Inoltre, è assai probabile che Artemidoro abbia verificato autopticamente soltanto una parte della geografia da lui descritta. E’ ciò che si constata osservando che, più il racconto si allontana dai perimetri rassicuranti della Ionia, sua terra patria, e poi da quelli della Grecia e in generale del Mediterraneo (vero centro tematico della sua opera), più la narrazione assume la vaghezza del romanzo d’avventure, invece che del resoconto scientifico, lasciando ampio spazio alla dimensione del meraviglioso, condito dei molti tòpoi della narrazione fantastica. Così avviene per la descrizione della Trogloditica (zona costiera antistante la penisola arabica), popolata da animali fantasiosi e bizzarri, così per le pagine dedicate all’isola di Taprobane (lo Sri Lanka), o per l’Etiopia, dove Artemidoro si sofferma sull’esposizione di mirabilia, notizie straordinarie, quali l’improbabile longevità degli autoctoni, che conserverebbero un fisico vigoroso per tutta la loro lunghissima esistenza. La notizia risulta essere la manipolazione di un’affermazione già circolata sotto il nome di altri autori, che il gioco creativo dei rimandi e delle citazioni avrebbe in seguito assegnato all’autorità del nostro geografo. Ma questa è solo una delle occasioni interpretative su cui gli storici e i filologi si sono soffermati, che ci permette di stabilire che il viaggio di Artemidoro fu un itinerario composito: in parte reale, in parte letterario. Un patchwork forse dettato da una ricerca estetica di completezza che non poteva avere riscontro nell’esperienza reale dell’autore, ma che lasciava ampli margini di plausibilità all’orizzonte geografico che si estendeva oltre le Colonne d’Ercole, oltre l’Egitto, l’Etiopia o l’isola quasi mitica di Taprobane.
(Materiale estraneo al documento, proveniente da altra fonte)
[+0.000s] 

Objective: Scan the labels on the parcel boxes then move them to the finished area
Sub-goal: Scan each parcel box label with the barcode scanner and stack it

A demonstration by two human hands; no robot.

Bisogna ricordare che il complicato intreccio delle citazioni tra autori, delle confutazioni, la polemica e la contrapposizione, i ribaltamenti di prospettive costituivano, nel pensiero dei greci e dei latini, il sugo della compilazione letteraria, a cui si aggiungeva l’orgogliosa rivendicazione nell’aver aggiunto qualcosa di unico e personale per differenziare la propria esperienza dalle precedenti. La visione diretta di un luogo poteva allora diventare la scusa per smentire le affermazioni di un’altra fonte, per mettere in cattiva luce la veridicità delle notizie fornite dalla concorrenza, per dare sfoggio di maggiore puntiglio di osservazione.
Ma se Artemidoro si intratteneva in polemiche con Eforo, Ecateo, Eratostene, o altri geografi, è importante sottolineare come lui stesso fu oggetto di altrettante disquisizioni; spesso critiche pungenti, o malevole; ma è soprattutto grazie ad esse se siamo in grado di aggiungere qualche pezzo in più al nostro puzzle.

Tutto questo riguarda però il dibattito tra gli antichi: quello tra i geografi e gli storici più o meno contemporanei all’autore: i colleghi, insomma. Querelle poi rimbalzata ai loro eredi di oggi, che l’hanno ripresa e analizzata, e ancora dibattono cercando di mettere ordine tra i brandelli di ciò che la storia ha concesso in eredità. E tuttavia Artemidoro sarebbe rimasto nell’ombra rispetto a ciò che riesce ad attirare la curiosità del grande pubblico, se non si fosse trovato recentemente al centro di un irresistibile intrigo archeologico. Un mistero degno della fantasia di un giallista: se non fosse che è tutto vero. Al centro sta il cosiddetto Papiro di Artemidoro, un affascinante reperto che ha dato nuova visibilità al nostro esploratore e alla sua opera. Ma questa è un’altra storia, per la quale ci daremo un nuovo appuntamento al 5 di luglio.

(1) Luciano Canfora, Il viaggio di Artemidoro: vita e avventure di un grande esploratore dell’antichità, Rizzoli 2010.